| Problem |
Your answer should repeat exactly the lines from the one holding "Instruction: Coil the" through the end of the data, and it should contain no pictures.
Information supplied START
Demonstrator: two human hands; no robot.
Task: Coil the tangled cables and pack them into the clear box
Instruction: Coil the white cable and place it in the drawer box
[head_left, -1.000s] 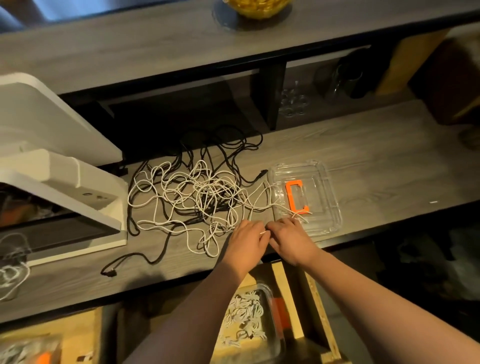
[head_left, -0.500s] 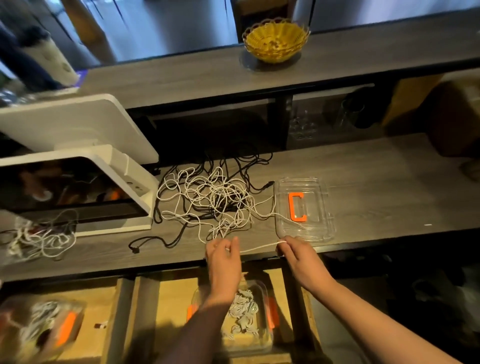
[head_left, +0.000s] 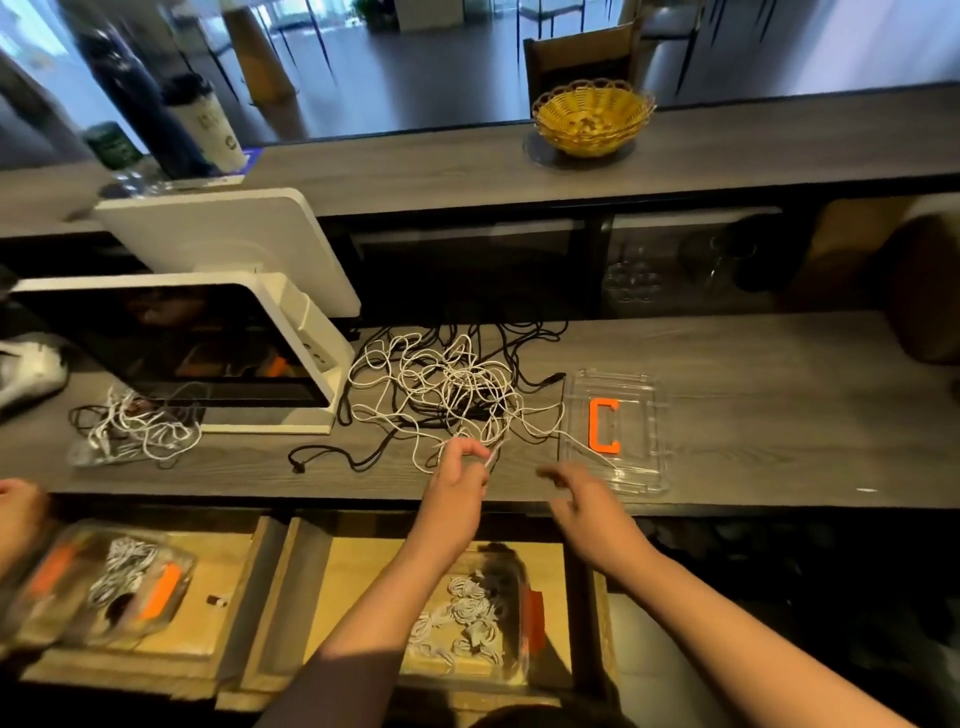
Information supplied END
| Finished task |
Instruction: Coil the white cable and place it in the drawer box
[head_left, -1.000s] 
[head_left, -0.500s] 
[head_left, +0.000s] 

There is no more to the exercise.